» **Exercise instructions**:
Print the data below again in full, exactly as it stands, with no images.

» **Available data**:
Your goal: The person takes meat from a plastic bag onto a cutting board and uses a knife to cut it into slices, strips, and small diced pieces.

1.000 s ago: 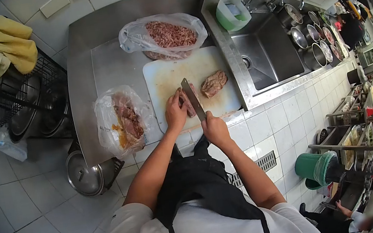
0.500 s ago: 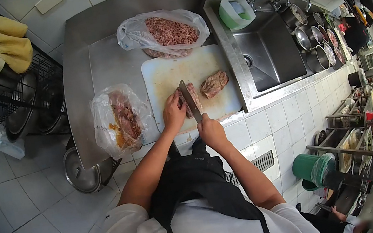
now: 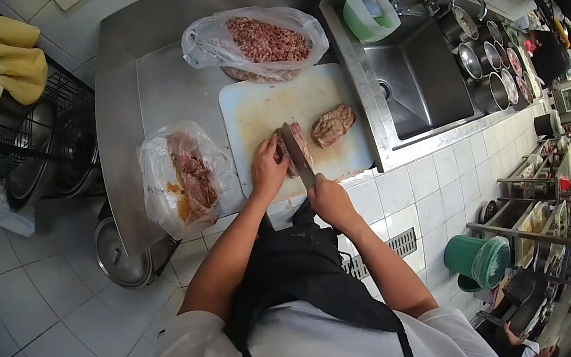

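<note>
My right hand is wrapped round the handle of a knife with a broad blade. The blade lies over a piece of meat on the white cutting board. With bent fingers, my left hand grips that meat just left of the blade; the fingertips are partly hidden. A second chunk of meat rests on the board to the right. Behind the board sits a plastic bag of diced meat. Another open bag holds larger meat pieces to the left.
A steel sink adjoins the counter on the right, with a green container at its back corner. Several metal pots stand beyond it. A wire rack with a yellow cloth is at left. Another person appears at lower right.
The view has shifted slightly. The knife stays over the same piece of meat, its blade a little more to the right, and my left hand still grips the meat.
</note>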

» **Answer space**:
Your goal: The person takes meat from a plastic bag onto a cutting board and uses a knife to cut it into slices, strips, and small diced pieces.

1.000 s ago: 
0.500 s ago: 
now: 

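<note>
My right hand is wrapped round the handle of a knife with a broad blade. The blade lies over a piece of meat on the white cutting board. With bent fingers, my left hand grips that meat just left of the blade; the fingertips are partly hidden. A second chunk of meat rests on the board to the right. Behind the board sits a plastic bag of diced meat. Another open bag holds larger meat pieces to the left.
A steel sink adjoins the counter on the right, with a green container at its back corner. Several metal pots stand beyond it. A wire rack with a yellow cloth is at left. Another person appears at lower right.
The view has shifted slightly. The knife stays over the same piece of meat, its blade a little more to the right, and my left hand still grips the meat.
</note>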

There is nothing further to the answer.